## What the exercise asks
Leave the pictures out. Return all other data exactly.

****************************************

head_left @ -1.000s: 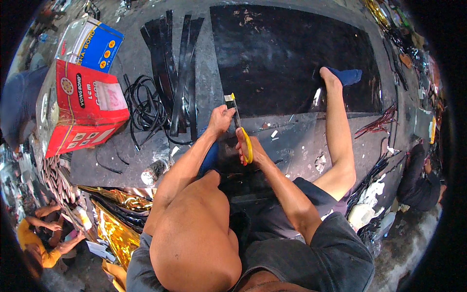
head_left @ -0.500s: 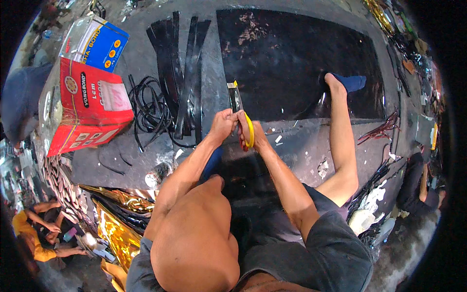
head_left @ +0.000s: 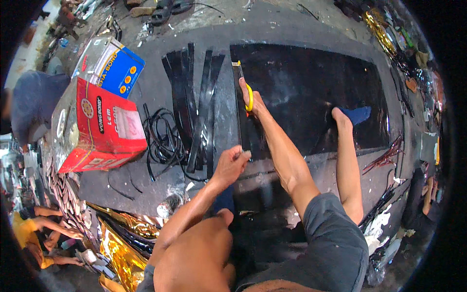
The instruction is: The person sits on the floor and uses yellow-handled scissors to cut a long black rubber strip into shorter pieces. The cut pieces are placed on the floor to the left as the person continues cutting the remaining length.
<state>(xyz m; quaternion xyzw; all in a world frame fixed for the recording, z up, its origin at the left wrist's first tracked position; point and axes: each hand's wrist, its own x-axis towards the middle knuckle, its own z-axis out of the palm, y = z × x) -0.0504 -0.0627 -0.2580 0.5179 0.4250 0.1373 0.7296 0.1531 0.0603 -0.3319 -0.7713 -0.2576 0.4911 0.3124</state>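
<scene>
A large black sheet (head_left: 311,82), glossy and thin like rubber or vinyl, lies flat before me. My right hand (head_left: 250,100) is closed round scissors with yellow handles (head_left: 250,97); their blades lie at the sheet's left edge, near its far left corner. A narrow black strip (head_left: 242,129) runs along that edge from the scissors toward me. At the strip's near end my left hand (head_left: 231,165) is pinched, thumb and finger together on it. My bare foot, with dark blue cloth (head_left: 357,116) beyond it, rests on the sheet's right part.
Left of the sheet lie several black strips (head_left: 179,97) and a coiled black cord (head_left: 163,134). A red box (head_left: 109,126) and a blue-and-white box (head_left: 124,73) stand farther left. Gold foil (head_left: 121,253) lies at lower left, near a person in yellow (head_left: 29,233). Dark red strips (head_left: 384,155) lie at right.
My right hand has moved away from me with the scissors, up along the sheet's left edge. The hands were together and are now apart, the left at the near end. The view has shifted.
</scene>
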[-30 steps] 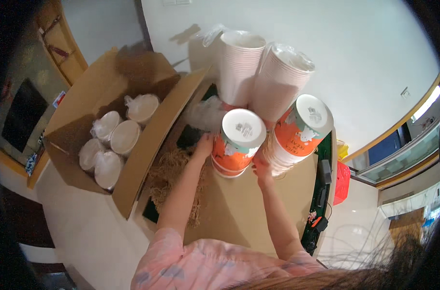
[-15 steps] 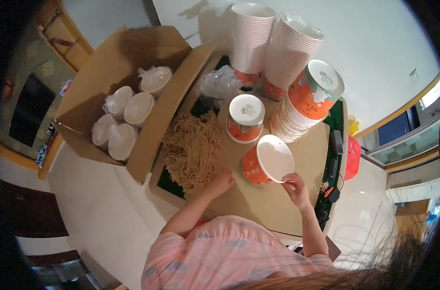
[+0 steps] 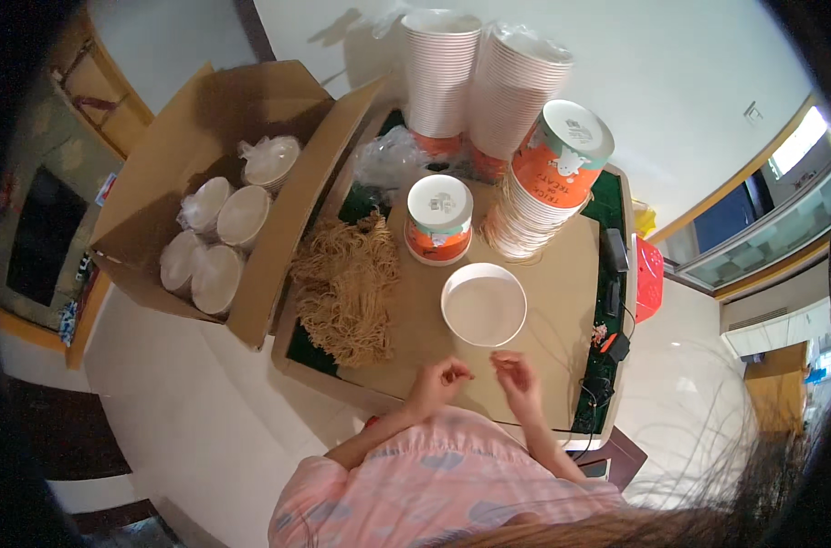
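A white-lined paper bucket point(image 3: 485, 310) stands upright on the brown board, opening up, with neither hand touching it. Just in front of it are both my hands, close together but apart. My left hand point(image 3: 438, 385) has its thumb and fingers pinched together. The fingers of my right hand point(image 3: 518, 374) are curled in, thumb against them. Anything held in either pinch is too small to make out. Left of the hands lies a heap of tan twine cords point(image 3: 344, 290). Behind the bucket, an orange printed bucket point(image 3: 439, 219) sits upside down.
Upside-down nested buckets with cords at their rims point(image 3: 562, 155) stand at the right back. Two tall stacks of white buckets point(image 3: 441, 78) rise behind. Clear plastic wrap point(image 3: 390, 157) lies beside them. An open carton point(image 3: 292, 219) with wrapped buckets is at left; cables point(image 3: 598, 393) run along the right edge.
My right hand has let go of the bucket's rim and moved left, nearer my body. The bucket has gone from tilted to upright. My left hand has come in beside the right.
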Demonstrator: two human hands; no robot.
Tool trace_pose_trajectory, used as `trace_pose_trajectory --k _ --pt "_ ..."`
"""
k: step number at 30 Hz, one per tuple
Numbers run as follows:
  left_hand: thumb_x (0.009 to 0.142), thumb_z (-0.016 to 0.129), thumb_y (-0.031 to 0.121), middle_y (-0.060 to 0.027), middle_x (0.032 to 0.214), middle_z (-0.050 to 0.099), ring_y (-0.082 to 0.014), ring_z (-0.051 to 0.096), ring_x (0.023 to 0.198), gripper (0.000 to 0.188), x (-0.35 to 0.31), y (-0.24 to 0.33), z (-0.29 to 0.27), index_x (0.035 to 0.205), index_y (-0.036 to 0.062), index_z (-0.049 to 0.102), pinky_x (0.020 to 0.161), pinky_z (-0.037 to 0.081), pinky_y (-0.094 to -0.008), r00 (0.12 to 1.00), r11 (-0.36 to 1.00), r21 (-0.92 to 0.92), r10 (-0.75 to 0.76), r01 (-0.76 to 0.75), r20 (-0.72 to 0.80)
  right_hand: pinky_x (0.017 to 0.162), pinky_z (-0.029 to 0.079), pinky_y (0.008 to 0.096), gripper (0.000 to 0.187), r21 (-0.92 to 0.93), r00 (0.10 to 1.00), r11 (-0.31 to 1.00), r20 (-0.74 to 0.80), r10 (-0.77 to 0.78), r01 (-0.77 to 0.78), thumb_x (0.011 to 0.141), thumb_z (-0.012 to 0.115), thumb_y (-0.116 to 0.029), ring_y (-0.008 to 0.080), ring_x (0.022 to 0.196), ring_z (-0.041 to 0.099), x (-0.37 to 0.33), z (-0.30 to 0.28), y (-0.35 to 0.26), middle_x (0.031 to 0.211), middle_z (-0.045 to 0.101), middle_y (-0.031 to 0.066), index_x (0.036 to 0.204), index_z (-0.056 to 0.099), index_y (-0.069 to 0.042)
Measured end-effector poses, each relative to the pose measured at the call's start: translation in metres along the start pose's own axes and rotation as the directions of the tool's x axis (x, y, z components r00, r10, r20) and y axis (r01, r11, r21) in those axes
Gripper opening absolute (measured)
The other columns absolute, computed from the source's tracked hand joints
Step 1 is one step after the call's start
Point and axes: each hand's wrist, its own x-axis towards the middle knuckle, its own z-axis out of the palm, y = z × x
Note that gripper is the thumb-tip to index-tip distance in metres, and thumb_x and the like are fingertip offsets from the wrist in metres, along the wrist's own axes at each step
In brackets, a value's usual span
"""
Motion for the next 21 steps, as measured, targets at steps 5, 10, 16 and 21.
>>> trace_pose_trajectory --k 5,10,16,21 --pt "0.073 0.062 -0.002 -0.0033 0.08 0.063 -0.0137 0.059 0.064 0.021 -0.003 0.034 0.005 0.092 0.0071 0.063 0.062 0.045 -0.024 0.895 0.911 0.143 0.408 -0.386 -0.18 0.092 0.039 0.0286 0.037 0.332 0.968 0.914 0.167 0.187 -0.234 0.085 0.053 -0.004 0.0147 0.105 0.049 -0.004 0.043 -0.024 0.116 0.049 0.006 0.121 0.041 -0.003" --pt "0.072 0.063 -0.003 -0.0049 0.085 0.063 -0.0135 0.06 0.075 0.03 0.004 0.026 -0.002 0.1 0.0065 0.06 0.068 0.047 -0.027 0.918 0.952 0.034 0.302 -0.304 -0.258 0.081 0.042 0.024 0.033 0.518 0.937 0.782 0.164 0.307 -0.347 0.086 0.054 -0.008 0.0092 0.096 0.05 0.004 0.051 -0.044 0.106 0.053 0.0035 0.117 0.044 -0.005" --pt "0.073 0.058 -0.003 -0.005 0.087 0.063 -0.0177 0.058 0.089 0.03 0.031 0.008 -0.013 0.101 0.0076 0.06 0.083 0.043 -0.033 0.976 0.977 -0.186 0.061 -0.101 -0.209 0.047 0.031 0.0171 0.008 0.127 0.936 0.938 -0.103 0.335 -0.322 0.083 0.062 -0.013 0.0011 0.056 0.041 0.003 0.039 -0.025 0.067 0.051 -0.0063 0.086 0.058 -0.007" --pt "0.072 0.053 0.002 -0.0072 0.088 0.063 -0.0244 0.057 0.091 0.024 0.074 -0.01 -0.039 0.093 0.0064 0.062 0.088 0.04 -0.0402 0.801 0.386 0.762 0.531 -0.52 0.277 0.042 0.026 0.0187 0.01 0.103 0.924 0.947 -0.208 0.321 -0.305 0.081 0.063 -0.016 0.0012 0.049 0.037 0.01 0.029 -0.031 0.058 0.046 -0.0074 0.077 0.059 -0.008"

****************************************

## The completed task
head_left @ -1.000s: 
head_left @ -0.500s: 
head_left @ +0.000s: 
The instruction is: The person sits on the floor and uses yellow-handled scissors to cut a long black rubber strip into shorter pieces. The cut pieces are placed on the floor to the left as the person continues cutting the remaining length.
<state>(xyz m; quaternion xyzw; all in a world frame fixed for the recording, z up, its origin at the left wrist's first tracked position; point and axes: each hand's wrist, its own x-axis towards the middle knuckle, its own z-axis out of the palm, y = z × x) -0.0504 -0.0627 -0.2580 0.5179 0.4250 0.1373 0.7296 0.1531 0.0603 -0.3319 -0.7713 -0.2576 0.4911 0.3124</state>
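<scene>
A large black sheet (head_left: 311,82), glossy and thin like rubber or vinyl, lies flat before me. My right hand (head_left: 250,100) is closed round scissors with yellow handles (head_left: 250,97); their blades lie at the sheet's left edge, near its far left corner. A narrow black strip (head_left: 242,129) runs along that edge from the scissors toward me. At the strip's near end my left hand (head_left: 231,165) is pinched, thumb and finger together on it. My bare foot, with dark blue cloth (head_left: 357,116) beyond it, rests on the sheet's right part.
Left of the sheet lie several black strips (head_left: 179,97) and a coiled black cord (head_left: 163,134). A red box (head_left: 109,126) and a blue-and-white box (head_left: 124,73) stand farther left. Gold foil (head_left: 121,253) lies at lower left, near a person in yellow (head_left: 29,233). Dark red strips (head_left: 384,155) lie at right.
My right hand has moved away from me with the scissors, up along the sheet's left edge. The hands were together and are now apart, the left at the near end. The view has shifted.
</scene>
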[-30 steps] 
[-15 steps] 
[+0 steps] 
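A white-lined paper bucket point(image 3: 485, 310) stands upright on the brown board, opening up, with neither hand touching it. Just in front of it are both my hands, close together but apart. My left hand point(image 3: 438, 385) has its thumb and fingers pinched together. The fingers of my right hand point(image 3: 518, 374) are curled in, thumb against them. Anything held in either pinch is too small to make out. Left of the hands lies a heap of tan twine cords point(image 3: 344, 290). Behind the bucket, an orange printed bucket point(image 3: 439, 219) sits upside down.
Upside-down nested buckets with cords at their rims point(image 3: 562, 155) stand at the right back. Two tall stacks of white buckets point(image 3: 441, 78) rise behind. Clear plastic wrap point(image 3: 390, 157) lies beside them. An open carton point(image 3: 292, 219) with wrapped buckets is at left; cables point(image 3: 598, 393) run along the right edge.
My right hand has let go of the bucket's rim and moved left, nearer my body. The bucket has gone from tilted to upright. My left hand has come in beside the right.
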Demonstrator: two human hands; no robot.
Tool trace_pose_trajectory, used as `trace_pose_trajectory --k _ --pt "_ ..."`
"""
k: step number at 30 Hz, one per tuple
Numbers run as follows:
  left_hand: thumb_x (0.009 to 0.142), thumb_z (-0.016 to 0.129), thumb_y (-0.031 to 0.121), middle_y (-0.060 to 0.027), middle_x (0.032 to 0.214), middle_z (-0.050 to 0.099), ring_y (-0.082 to 0.014), ring_z (-0.051 to 0.096), ring_x (0.023 to 0.198), gripper (0.000 to 0.188), x (-0.35 to 0.31), y (-0.24 to 0.33), z (-0.29 to 0.27), index_x (0.035 to 0.205), index_y (-0.036 to 0.062), index_z (-0.049 to 0.102), pinky_x (0.020 to 0.161), pinky_z (-0.037 to 0.081), pinky_y (-0.094 to -0.008), r00 (0.12 to 1.00), r11 (-0.36 to 1.00), r21 (-0.92 to 0.92), r10 (-0.75 to 0.76), r01 (-0.76 to 0.75), r20 (-0.72 to 0.80)
  right_hand: pinky_x (0.017 to 0.162), pinky_z (-0.029 to 0.079), pinky_y (0.008 to 0.096), gripper (0.000 to 0.187), r21 (-0.92 to 0.93), r00 (0.10 to 1.00), r11 (-0.31 to 1.00), r20 (-0.74 to 0.80), r10 (-0.77 to 0.78), r01 (-0.77 to 0.78), thumb_x (0.011 to 0.141), thumb_z (-0.012 to 0.115), thumb_y (-0.116 to 0.029), ring_y (-0.008 to 0.080), ring_x (0.022 to 0.196), ring_z (-0.041 to 0.099), x (-0.37 to 0.33), z (-0.30 to 0.28), y (-0.35 to 0.26), middle_x (0.031 to 0.211), middle_z (-0.045 to 0.101), middle_y (-0.031 to 0.066), index_x (0.036 to 0.204), index_z (-0.056 to 0.099), index_y (-0.069 to 0.042)
Measured end-effector poses, each relative to the pose measured at the call's start: translation in metres along the start pose's own axes and rotation as the directions of the tool's x axis (x, y, z components r00, r10, r20) and y axis (r01, r11, r21) in those axes
Gripper opening absolute (measured)
The other columns absolute, computed from the source's tracked hand joints
Step 1 is one step after the call's start
Point and axes: each hand's wrist, its own x-axis towards the middle knuckle, its own z-axis out of the palm, y = z × x
Note that gripper is the thumb-tip to index-tip distance in metres, and thumb_x and the like are fingertip offsets from the wrist in metres, along the wrist's own axes at each step
In brackets, a value's usual span
"""
Motion for the next 21 steps, as measured, targets at steps 5, 10, 16 and 21.
>>> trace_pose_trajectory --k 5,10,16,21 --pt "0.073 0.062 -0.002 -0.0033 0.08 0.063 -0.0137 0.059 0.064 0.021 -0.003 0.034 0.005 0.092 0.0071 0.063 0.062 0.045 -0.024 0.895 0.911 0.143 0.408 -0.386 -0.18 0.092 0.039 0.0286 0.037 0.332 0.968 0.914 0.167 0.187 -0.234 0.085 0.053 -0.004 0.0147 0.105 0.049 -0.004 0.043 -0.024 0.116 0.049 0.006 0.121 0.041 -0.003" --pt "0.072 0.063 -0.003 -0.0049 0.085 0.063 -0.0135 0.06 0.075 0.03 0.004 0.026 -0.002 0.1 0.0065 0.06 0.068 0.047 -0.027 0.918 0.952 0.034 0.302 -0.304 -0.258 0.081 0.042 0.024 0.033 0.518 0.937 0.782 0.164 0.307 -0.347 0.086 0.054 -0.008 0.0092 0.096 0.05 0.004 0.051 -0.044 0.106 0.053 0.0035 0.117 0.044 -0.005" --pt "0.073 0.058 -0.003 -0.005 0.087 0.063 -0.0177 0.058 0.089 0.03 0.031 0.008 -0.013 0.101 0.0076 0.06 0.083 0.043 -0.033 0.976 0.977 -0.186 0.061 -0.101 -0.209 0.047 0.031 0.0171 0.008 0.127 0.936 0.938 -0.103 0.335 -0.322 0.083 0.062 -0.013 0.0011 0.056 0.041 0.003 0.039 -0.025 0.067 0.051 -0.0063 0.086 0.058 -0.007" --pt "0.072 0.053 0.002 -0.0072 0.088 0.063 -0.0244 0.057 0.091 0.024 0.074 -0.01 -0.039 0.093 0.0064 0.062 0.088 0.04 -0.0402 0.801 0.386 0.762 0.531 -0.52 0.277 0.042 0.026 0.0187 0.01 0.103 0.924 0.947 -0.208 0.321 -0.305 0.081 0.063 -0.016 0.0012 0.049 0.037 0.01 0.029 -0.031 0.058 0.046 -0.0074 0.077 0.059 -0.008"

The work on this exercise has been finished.